Don, what exactly is the purpose of your challange to show adult muslims or buddhists having NDEs seeing other light figures, other than Christ?  It sounds as if you doubt that these NDEs occur at all.  The inference then, would be that the being of light who meets people in NDEs is almost always Jesus, and that NDEs support the view of christianity's truth about God and the universe.  (Stop me if you disagree with these suppositions).

If you ask any person on this site to show you examples of specific NDEs, unless they are involved in research, they would be unable to comply.  You know this.  You are somewhat dismissive of Dr. Atwater despite the fact that her database is more than four times the number you cited in your far east study.  (By the way, her website states she is reading emails, and as such, I have taken the liberty to emaill her about our current debate - so be careful what you wish for, Don). 

Moses, revered as he is as a prophet and law giver, was not seen to be God.  So why should he greet Jews when they pass over?  Mohammed was a holy man, but never felt to be God incarnate.  If a muslim has a NDE, while he/she may see Mohammed, there would be less of a reason to identify the figure of light with Mohammed (since Mohammed never was thought to be God).  The same is true for the Buddha.

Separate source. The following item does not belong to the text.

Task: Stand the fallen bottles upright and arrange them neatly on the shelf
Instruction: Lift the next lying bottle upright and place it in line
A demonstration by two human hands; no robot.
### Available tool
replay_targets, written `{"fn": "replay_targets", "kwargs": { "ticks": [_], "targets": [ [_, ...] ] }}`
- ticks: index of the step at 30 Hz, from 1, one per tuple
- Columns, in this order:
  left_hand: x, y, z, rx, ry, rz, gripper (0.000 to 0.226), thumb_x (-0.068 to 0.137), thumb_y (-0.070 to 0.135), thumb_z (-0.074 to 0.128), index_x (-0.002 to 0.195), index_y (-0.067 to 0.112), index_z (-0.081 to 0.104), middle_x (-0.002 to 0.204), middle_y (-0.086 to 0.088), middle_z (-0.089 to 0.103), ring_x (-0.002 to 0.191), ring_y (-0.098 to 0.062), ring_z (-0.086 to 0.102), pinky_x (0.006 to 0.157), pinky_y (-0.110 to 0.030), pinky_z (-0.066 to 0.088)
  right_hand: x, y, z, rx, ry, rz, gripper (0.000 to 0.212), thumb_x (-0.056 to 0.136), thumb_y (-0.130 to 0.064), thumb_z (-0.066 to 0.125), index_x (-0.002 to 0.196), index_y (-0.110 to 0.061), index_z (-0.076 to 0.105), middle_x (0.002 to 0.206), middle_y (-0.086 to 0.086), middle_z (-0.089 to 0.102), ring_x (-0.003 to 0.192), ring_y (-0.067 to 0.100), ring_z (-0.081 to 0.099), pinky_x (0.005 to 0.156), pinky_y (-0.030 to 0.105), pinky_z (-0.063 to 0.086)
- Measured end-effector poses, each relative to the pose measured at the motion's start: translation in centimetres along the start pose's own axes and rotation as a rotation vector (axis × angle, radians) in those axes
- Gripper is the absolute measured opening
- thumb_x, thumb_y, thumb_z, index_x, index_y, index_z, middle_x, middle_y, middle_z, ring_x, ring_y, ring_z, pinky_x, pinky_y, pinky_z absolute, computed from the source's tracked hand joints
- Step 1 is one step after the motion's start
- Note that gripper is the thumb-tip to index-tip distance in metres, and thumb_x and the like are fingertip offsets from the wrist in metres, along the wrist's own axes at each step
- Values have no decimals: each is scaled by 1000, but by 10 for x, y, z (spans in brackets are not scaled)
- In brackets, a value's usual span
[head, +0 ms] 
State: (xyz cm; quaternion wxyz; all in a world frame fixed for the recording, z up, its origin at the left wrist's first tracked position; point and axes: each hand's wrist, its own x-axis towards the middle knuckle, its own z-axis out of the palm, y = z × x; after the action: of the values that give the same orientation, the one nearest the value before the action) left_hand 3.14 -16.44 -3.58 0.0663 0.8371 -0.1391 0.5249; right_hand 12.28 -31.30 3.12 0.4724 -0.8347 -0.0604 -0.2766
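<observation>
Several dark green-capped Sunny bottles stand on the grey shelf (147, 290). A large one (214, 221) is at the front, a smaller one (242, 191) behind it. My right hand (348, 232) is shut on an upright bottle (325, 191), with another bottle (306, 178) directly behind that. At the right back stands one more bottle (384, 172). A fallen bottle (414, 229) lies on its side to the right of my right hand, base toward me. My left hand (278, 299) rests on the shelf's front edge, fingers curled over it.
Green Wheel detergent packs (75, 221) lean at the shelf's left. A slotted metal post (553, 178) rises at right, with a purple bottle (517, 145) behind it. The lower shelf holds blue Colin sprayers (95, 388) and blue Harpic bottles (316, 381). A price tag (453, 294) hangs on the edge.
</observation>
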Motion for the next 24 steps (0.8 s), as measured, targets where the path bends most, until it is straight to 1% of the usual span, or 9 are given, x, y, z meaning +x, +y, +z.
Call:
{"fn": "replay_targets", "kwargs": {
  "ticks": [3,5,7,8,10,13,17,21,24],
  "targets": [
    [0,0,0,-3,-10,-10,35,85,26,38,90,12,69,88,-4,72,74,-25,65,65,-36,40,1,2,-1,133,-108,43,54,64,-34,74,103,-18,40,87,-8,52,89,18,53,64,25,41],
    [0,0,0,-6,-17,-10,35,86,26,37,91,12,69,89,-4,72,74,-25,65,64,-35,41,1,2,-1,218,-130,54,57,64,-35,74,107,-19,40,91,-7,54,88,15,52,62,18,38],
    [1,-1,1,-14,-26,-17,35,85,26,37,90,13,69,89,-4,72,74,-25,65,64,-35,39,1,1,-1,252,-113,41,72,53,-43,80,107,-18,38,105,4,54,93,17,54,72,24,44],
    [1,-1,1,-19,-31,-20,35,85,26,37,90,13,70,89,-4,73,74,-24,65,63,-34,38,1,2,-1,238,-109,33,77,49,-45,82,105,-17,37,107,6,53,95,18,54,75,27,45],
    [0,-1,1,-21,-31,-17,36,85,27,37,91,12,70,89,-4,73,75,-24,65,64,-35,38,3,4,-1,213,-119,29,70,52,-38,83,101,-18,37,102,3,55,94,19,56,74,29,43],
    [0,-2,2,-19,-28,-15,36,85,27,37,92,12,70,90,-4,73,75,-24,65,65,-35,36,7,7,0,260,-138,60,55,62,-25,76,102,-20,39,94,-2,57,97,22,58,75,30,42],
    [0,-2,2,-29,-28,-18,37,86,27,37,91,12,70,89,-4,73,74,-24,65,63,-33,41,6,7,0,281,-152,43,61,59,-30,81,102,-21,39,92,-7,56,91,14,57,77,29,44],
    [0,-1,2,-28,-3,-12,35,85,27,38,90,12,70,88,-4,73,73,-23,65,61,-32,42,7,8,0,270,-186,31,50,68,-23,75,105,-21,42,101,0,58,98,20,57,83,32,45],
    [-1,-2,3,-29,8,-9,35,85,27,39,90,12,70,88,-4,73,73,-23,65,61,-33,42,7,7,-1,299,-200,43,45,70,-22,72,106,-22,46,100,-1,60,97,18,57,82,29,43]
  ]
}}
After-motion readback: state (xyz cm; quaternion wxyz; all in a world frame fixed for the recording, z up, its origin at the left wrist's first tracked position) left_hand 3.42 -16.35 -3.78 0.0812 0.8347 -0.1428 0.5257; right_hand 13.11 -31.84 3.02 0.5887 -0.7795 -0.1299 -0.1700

Despite this, we are told that these figures are encountered in NDEs.

Jesus was considered to be God incarnate, and indivisible from God, even when manifest as a man.  Therefore does it not make sense that he may be identified more frequently by Christians and Muslims?  Don't forget that Islam accepts Christ's teachings as a representation of God, though they may not see him as God incarnate.  There are 1-2 billion Christians on the planet and more than two billion Muslims by report.  All revere Christ in their holy books.  Is it any wonder that as a personal manifestation of God, people of these faiths encounter Jesus in NDEs?

I am open to the possibilities, but I think you make judgements based on incomplete information.  Atwater and Moody's documented data encompass close to 8000 NDEs, dwarfing any other database on record.  You have not reviewed their cases, and are not therefore equipped to make sweeping generalizations about who is or is not encountered in different cultures. 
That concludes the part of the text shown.